2. You're not really limited. The front HDD bay is removable and you can put any length of card in there, even a 6990/590.

Is there a big difference between the Sniper M3 and GA-Z77MX-D3H if you use a single card?
 
So I know this is going to be the kind of post everyone hates but I honestly know so little that it is hard to even start. I've read through the op, browsed that Falcon guide link, and glanced around Tom's Hardware but I think it is too much all at once.

I know I talked to some people who were playing Tera the other day (char: erinyes on dragonfall) who suggested to come to this thread.

Basically here is my history: Most of my life I used Macs, then got my first windows computer in highschool and it was just a value hp computer that I got dirt cheap due to my dad's work discount. For the last 8 years I've used only Laptops and my modifications were limited to sliding open the ram expansion port on the bottom and swapping out the memory stick there for a higher capacity one.

What I would like: I would like to build a desktop that will be suitable for many of the games on the market (for some examples let's say Witcher 2, Tera, possibly Diablo 3, Kingdoms of Amalur, etc) at high settings (not necessarily maxed out depending on how much a GPU that can do that would cost). I figure any computer that can do this is suitable for all my other needs, basic web use, watching HD video, etc.

What I have: Very little knowledge, a logitech g500 mouse, speakers. $2,000 USD in cash max, less would be better but I recognize I'm going to likely be 300-400 over the usual due to needing a monitor, OS, and keyboard.

From what I've seen the Mobo/cpu seems to be the core/start and with ivy bridge coming out soon I might have to wait on those for a few weeks until reviews start coming in but I'm wondering if perhaps I could get started on some of the other components in the meantime?

Thanks in advance for reading my long post and advice.
 

abasm

Member
So I know this is going to be the kind of post everyone hates but I honestly know so little that it is hard to even start. I've read through the op, browsed that Falcon guide link, and glanced around Tom's Hardware but I think it is too much all at once.

I know I talked to some people who were playing Tera the other day (char: erinyes on dragonfall) who suggested to come to this thread.

Basically here is my history: Most of my life I used Macs, then got my first windows computer in highschool and it was just a value hp computer that I got dirt cheap due to my dad's work discount. For the last 8 years I've used only Laptops and my modifications were limited to sliding open the ram expansion port on the bottom and swapping out the memory stick there for a higher capacity one.
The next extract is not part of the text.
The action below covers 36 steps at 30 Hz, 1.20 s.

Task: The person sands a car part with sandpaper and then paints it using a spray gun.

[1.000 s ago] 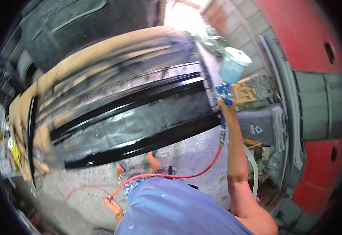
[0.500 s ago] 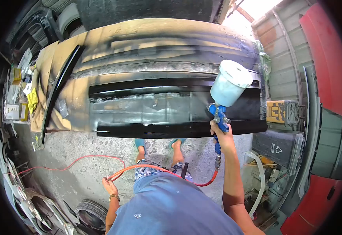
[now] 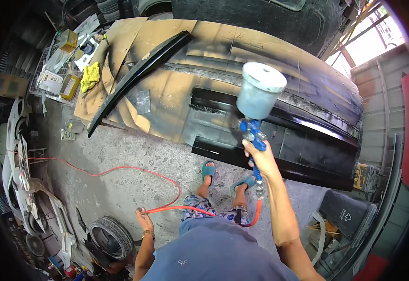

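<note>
My right hand (image 3: 262, 159) is wrapped around the grip of a blue spray gun (image 3: 252, 132) with a translucent paint cup (image 3: 260, 91) upright on top. The gun is above the left part of two glossy black strips, a far strip (image 3: 307, 121) and a near strip (image 3: 284, 168), apart from both. Low at the left, my left hand (image 3: 144, 220) is closed around the red air hose (image 3: 174, 208), which loops past my waist up to the gun's handle. Whether the trigger is pulled is hidden by my fingers.
Cardboard (image 3: 169, 96) stained with black overspray covers the table. Another black strip (image 3: 139, 77) lies slanted on it, near a yellow cloth (image 3: 90, 77). A tire (image 3: 111, 237) and white car body parts (image 3: 50, 206) sit at left; a dark bin (image 3: 347, 210) stands at right.
My view has turned left. The spray gun has moved leftward along the black strips, from their right part to their left part. My left hand still grips the hose.
</note>
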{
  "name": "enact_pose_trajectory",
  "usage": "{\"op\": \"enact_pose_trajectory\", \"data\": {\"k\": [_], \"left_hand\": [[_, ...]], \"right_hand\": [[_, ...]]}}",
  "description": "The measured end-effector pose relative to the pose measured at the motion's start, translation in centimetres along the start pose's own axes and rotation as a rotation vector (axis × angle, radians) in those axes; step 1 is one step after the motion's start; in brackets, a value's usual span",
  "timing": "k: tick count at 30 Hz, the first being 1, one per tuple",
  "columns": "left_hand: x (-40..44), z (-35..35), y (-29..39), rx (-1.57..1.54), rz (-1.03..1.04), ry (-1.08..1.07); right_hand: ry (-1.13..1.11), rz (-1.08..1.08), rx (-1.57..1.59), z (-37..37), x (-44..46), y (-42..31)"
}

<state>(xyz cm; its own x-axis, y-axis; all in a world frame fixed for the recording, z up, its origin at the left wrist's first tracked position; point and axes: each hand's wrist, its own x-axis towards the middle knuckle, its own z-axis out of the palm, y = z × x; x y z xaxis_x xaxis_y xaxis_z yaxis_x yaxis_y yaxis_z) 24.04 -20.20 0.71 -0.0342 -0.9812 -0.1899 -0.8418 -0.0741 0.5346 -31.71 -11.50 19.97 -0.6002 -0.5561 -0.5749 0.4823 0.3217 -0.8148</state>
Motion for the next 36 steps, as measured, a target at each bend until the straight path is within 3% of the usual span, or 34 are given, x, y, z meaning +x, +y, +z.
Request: {"op": "enact_pose_trajectory", "data": {"k": [5,9,18,20,22,25,29,33,36], "left_hand": [[-1.0,-1.7,-2.1,-0.071,-0.117,-0.022],[-1.0,-2.1,-3.3,-0.094,-0.122,-0.035],[1.7,0.4,-1.4,-0.01,-0.036,-0.175],[1.2,0.7,1.3,-0.15,-0.051,-0.239],[0.8,3.1,-1.9,-0.244,0.021,-0.215],[-1.7,2.9,1.2,-0.027,0.076,-0.187],[-4.9,3.3,3.1,-0.073,0.059,-0.138],[-6.8,2.6,3.6,-0.192,0.076,-0.037],[-6.4,2.5,0.8,-0.142,0.125,-0.083]], "right_hand": [[-0.209,0.022,0.015,4.5,2.4,-0.3],[-0.13,-0.048,0.035,5.5,3.2,0.3],[0.408,-0.092,-0.089,-8.9,-2.5,3.7],[0.636,-0.174,-0.16,-12.5,-5.1,4.2],[0.77,-0.305,-0.161,-15.9,-8.0,5.0],[0.837,-0.277,-0.125,-18.9,-13.1,6.0],[0.773,-0.135,-0.127,-22.2,-19.3,9.0],[0.685,-0.061,-0.058,-20.3,-22.6,11.1],[0.583,0.036,-0.027,-16.9,-22.9,12.5]]}}
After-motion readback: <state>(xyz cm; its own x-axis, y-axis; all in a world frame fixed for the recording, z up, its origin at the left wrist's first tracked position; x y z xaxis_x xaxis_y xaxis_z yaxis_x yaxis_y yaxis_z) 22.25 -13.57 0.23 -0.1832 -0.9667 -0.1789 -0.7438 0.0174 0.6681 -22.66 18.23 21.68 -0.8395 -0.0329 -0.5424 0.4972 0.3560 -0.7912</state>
What I would like: I would like to build a desktop that will be suitable for many of the games on the market (for some examples let's say Witcher 2, Tera, possibly Diablo 3, Kingdoms of Amalur, etc) at high settings (not necessarily maxed out depending on how much a GPU that can do that would cost). I figure any computer that can do this is suitable for all my other needs, basic web use, watching HD video, etc.
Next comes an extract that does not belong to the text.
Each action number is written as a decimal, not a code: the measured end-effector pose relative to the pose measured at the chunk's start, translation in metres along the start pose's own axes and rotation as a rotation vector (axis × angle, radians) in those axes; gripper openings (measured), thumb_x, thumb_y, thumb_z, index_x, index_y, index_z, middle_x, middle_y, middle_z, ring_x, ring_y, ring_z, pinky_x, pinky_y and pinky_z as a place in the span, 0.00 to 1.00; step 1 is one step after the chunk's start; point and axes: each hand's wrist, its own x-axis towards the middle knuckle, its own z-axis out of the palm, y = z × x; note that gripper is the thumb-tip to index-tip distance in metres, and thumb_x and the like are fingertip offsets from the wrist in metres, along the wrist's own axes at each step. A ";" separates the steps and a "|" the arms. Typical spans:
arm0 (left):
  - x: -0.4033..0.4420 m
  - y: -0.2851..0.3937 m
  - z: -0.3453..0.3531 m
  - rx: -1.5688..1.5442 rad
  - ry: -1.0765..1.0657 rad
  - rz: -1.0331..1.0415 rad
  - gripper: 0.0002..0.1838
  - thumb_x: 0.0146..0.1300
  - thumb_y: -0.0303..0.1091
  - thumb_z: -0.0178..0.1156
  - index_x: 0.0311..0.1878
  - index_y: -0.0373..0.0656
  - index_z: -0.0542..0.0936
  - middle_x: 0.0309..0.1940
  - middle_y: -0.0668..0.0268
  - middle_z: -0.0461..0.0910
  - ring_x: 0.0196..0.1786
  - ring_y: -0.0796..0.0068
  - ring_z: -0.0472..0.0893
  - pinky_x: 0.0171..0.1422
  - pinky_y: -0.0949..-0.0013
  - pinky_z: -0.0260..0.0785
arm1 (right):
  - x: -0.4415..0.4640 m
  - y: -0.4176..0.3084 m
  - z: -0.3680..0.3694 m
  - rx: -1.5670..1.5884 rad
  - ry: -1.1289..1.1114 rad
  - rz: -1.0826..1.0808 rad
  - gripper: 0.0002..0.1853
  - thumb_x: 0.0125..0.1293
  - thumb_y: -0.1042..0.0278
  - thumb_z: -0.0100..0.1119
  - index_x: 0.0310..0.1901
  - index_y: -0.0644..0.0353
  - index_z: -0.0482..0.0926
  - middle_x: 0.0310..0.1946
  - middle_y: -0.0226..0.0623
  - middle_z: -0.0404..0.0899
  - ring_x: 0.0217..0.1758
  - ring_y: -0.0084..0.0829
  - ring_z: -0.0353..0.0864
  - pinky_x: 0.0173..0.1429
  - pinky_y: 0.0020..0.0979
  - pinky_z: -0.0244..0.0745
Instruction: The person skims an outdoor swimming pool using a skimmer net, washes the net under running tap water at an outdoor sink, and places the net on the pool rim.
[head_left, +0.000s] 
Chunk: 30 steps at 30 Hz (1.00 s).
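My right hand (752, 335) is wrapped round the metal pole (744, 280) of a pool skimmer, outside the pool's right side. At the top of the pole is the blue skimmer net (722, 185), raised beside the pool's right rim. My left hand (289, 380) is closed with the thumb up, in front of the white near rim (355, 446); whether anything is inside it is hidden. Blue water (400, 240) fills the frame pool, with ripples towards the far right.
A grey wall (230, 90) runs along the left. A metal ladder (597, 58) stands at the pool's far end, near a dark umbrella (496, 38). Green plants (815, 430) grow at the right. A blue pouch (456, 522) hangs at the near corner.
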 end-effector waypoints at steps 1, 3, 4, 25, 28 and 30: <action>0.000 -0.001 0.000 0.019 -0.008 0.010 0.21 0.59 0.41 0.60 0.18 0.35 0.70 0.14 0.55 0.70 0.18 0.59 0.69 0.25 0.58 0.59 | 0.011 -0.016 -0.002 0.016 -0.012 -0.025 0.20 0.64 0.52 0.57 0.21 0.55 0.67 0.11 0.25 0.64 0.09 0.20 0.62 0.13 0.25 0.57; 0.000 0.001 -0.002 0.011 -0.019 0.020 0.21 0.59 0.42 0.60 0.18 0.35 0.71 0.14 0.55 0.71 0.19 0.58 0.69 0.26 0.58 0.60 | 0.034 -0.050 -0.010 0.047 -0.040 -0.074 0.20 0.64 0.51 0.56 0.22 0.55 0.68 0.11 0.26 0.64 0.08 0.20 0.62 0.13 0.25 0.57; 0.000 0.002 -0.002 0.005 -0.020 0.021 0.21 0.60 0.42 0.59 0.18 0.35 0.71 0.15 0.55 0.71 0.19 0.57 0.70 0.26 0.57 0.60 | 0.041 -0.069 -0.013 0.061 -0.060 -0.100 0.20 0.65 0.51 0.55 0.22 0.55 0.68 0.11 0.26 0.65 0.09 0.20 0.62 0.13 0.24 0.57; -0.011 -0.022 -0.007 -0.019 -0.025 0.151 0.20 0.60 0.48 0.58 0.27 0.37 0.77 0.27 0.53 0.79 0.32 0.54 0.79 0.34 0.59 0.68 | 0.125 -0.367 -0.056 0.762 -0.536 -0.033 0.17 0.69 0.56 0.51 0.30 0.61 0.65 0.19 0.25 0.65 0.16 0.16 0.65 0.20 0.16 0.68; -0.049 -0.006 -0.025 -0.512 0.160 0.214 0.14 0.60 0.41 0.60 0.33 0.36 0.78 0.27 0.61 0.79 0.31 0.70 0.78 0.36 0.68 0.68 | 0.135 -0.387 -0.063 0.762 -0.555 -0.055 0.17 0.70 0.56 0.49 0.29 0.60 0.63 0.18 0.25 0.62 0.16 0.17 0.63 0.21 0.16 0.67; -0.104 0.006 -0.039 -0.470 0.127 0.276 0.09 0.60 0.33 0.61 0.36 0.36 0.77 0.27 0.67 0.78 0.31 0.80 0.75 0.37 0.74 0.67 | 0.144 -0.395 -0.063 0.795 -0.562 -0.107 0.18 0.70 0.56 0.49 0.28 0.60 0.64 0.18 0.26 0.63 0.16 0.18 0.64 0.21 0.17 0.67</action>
What I have: Very little knowledge, a logitech g500 mouse, speakers. $2,000 USD in cash max, less would be better but I recognize I'm going to likely be 300-400 over the usual due to needing a monitor, OS, and keyboard.

From what I've seen the Mobo/cpu seems to be the core/start and with ivy bridge coming out soon I might have to wait on those for a few weeks until reviews start coming in but I'm wondering if perhaps I could get started on some of the other components in the meantime?
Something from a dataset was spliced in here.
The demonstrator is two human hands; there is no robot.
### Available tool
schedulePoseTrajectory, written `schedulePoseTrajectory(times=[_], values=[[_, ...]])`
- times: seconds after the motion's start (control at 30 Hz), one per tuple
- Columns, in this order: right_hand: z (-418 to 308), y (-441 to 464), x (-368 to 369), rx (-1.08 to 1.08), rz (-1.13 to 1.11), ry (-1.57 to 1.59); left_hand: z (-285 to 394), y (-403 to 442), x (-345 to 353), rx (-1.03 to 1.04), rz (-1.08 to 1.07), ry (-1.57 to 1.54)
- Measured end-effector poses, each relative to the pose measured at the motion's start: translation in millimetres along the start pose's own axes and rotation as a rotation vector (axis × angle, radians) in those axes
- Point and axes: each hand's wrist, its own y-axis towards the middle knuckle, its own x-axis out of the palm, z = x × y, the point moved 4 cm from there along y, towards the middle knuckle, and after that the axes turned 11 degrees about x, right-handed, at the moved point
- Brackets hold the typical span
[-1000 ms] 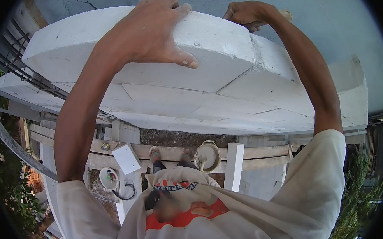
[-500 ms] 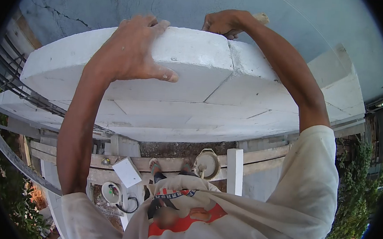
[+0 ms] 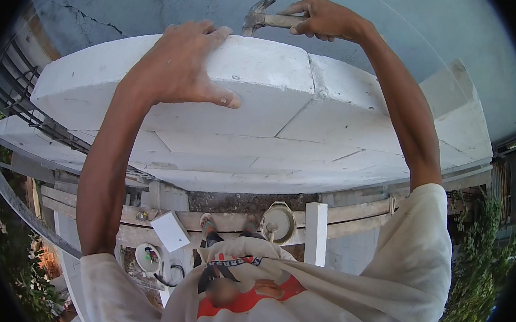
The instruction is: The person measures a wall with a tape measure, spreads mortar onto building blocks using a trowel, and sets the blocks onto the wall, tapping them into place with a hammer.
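Observation:
My left hand (image 3: 184, 65) grips a white lightweight concrete block (image 3: 263, 73) in the top course of a wall, its thumb on the near face and its fingers over the far top edge. My right hand (image 3: 323, 18) is closed round the handle of a claw hammer (image 3: 281, 21). The hammer head stands just beyond the block's far edge; I cannot tell whether it touches. To the right, a second white block (image 3: 348, 87) butts against the first, with a thin joint between them.
A cracked grey-blue wall (image 3: 178, 14) stands behind. Below, my feet are on wooden planks (image 3: 355, 217), near a round mortar pan (image 3: 279, 221), a loose white block (image 3: 170, 231) and a white bucket (image 3: 148, 258). Metal bars (image 3: 14, 84) stick out at the left.
My right hand has risen from behind the top edge and moved slightly right, bringing the hammer head into view. My left hand has stayed on the block.

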Motion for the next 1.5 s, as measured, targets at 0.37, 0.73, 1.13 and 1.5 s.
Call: schedulePoseTrajectory(times=[0.37,0.73,1.13,1.5], values=[[7.0,-160.8,-20.3,-0.396,0.722,0.084,0.3,1.8,2.1,-0.009,-0.010,0.009],[25.6,-191.2,0.3,-0.018,0.529,0.105,0.5,2.0,-4.5,0.041,-0.110,-0.057],[-28.9,-211.4,11.3,0.087,0.521,0.271,-43.8,-219.3,41.4,-0.524,1.192,0.025],[-169.0,-114.1,10.4,-0.413,0.568,0.156,-80.8,-251.1,135.1,-0.954,1.030,-0.372]])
Thanks in advance for reading my long post and advice.

I think the best thing you could do is watch one of the longer "build guide" videos in the OP. They go through the process of building a machine, but they also explain what each part does in fairly simple terms. Once you know what sort of purpose each component serves, you can determine where to best apply your cash.

And, to be honest, for $2000 you could get one hell of a machine--monitor, OS, and keyboard included.
 

zulfate

Member
so i just built my girlfriend a computer but now every once in a while the screen locks up showing a black background with purple squares everywhere. is this maybe a hardware issue or maybe a driver issue

edit: well it just goes straight to blue screen of death now...damn so it is hardware right? man this is the most annoying thing for someone who is learning how to build pcs lol. how the hell do i find the problem.

EDIT 2: ok even in safe mode it will bsod but i see that it says page fault in nonpage header
and once time i quickly said bad pool header.


if anyone cares, after alot of research and patience i found it it was a faulty ram stick.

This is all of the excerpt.